Barbara Ehrenreich calls these moments with our doctors, “rituals of humiliation” backed by a “veneer of science” (and by the way, men can be subjected to them too). We are vulnerable to this treatment because our doctors are clothed in the adornments of science, much like the religious have their own costumes, and are backed by the gods. We give them authority because of their seemingly greater understanding of science, much like we give religious figures authority because of our belief that they understand the gods and/or the metaphysical, better than we and can, therefore, provide us with guidance. In other words, both professions stand at that liminal point of existential dread that we all experience. We are of the nature to get old, to become diseased, and to die. But, religious figures and doctors, each in their own way, stand on the line between our normal, materialistic lives, and these shadowy places of illness, dying, and death that we tend to avoid and fear. 

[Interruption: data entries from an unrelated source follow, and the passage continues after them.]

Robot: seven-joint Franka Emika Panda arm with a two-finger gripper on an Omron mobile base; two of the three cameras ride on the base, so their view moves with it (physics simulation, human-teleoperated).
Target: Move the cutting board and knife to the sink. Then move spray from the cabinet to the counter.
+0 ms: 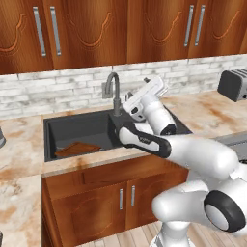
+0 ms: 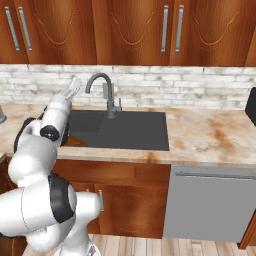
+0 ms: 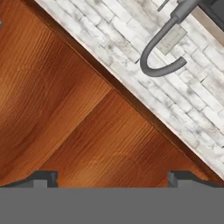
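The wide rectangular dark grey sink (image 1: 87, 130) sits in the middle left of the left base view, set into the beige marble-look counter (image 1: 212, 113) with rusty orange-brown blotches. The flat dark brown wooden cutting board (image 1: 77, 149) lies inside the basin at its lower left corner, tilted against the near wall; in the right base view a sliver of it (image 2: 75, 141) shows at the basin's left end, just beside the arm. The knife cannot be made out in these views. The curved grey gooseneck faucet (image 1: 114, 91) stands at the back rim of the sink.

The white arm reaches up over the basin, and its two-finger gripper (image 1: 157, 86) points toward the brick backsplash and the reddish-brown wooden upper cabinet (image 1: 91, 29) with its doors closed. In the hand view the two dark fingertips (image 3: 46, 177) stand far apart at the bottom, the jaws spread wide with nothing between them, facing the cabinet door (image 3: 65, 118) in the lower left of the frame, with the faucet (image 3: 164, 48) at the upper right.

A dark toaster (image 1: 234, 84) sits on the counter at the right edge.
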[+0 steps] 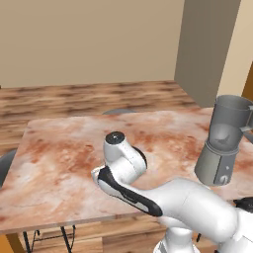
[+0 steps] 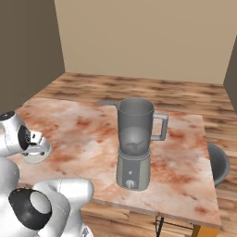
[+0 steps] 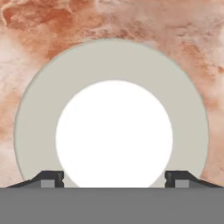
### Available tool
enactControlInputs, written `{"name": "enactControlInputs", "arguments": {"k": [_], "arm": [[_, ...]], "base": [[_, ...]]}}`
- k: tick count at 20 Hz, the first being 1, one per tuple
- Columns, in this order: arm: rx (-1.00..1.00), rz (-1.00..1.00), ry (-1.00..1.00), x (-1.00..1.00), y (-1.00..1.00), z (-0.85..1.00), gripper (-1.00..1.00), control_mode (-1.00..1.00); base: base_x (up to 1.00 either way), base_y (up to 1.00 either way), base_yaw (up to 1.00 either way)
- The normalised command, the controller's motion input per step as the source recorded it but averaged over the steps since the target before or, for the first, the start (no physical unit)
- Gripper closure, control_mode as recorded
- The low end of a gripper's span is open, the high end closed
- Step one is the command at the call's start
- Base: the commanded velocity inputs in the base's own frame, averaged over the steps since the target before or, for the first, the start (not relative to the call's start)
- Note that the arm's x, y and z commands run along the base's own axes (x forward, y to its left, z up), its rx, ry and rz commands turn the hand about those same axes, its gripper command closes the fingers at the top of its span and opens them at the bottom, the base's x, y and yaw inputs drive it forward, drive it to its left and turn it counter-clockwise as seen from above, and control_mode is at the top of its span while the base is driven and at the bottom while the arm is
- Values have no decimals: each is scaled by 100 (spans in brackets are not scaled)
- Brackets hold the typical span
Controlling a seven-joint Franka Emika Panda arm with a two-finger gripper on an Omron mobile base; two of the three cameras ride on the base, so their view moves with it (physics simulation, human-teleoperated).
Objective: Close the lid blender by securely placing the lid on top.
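We hover the tool over the lid, ready to take its knob.

In the hand view the lid [image 3: 113,131] lies flat on the marbled tabletop [image 3: 39,26], centre frame, with the tool [image 3: 113,179] spread apart, one fingertip at each side of the raised white knob. We judge the lid light, stiff and smooth, best pinched by that knob. The blender [image 2: 134,143] stands open-mouthed, centre right in the right base view. We read no labels or writing.
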Motion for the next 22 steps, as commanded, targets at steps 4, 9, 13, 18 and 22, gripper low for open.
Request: {"name": "enactControlInputs", "arguments": {"k": [4,9,13,18,22], "arm": [[0,0,-14,-30,-33,100,100,-100],[0,0,-12,-20,-35,100,100,-100],[0,0,-12,-5,-33,100,100,-100],[0,-1,-16,-15,-43,99,100,-100],[0,-2,-14,-15,-47,98,100,-100]], "base": [[0,0,0],[0,0,0],[0,0,0],[0,0,0],[0,0,0]]}}
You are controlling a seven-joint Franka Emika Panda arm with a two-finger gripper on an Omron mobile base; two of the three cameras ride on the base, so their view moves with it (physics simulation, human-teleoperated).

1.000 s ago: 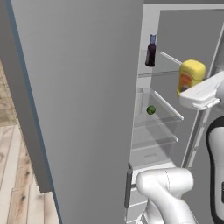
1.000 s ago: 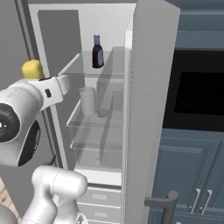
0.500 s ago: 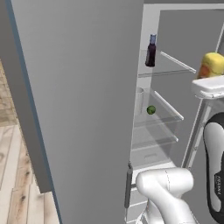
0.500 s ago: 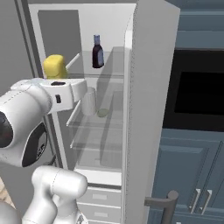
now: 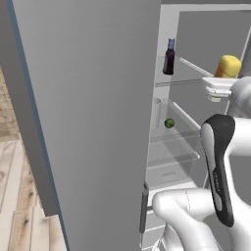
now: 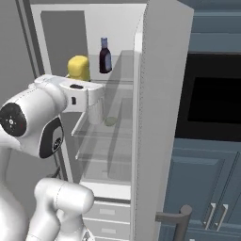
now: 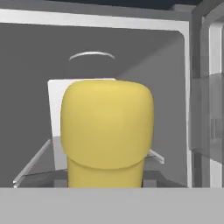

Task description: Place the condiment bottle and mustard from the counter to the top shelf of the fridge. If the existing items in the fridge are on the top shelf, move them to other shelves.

All of which brings me back to those girls in Michigan. If what Barbara Heinrich says is by and large true, one can begin to discern the extra force that could allow loving mothers to nevertheless remain silent as their doctors abused their children in front of their own eyes. So many pressures were being brought to bear. There is the doctor, the so-called authority, with his seemingly greater understanding of science, writ large, that vast domain which can have the power to prolong life and health. There is the fact that most of these mothers had, no doubt, already been trained to silence in the service of their own “health” and their daughters’ “health” during their own journeys through the various, often humiliating, ways in which many doctors embedded in our healthcare system treat their patients.  Finally, there is the understandable desire of these mothers to promote their daughters’ athletic careers and chances. Looking at all of these pressures, it suddenly becomes clear that, the question is not, “how could it happen,” but “how could it not happen?”  What is remarkable is that *anyone* stood up to it and protested.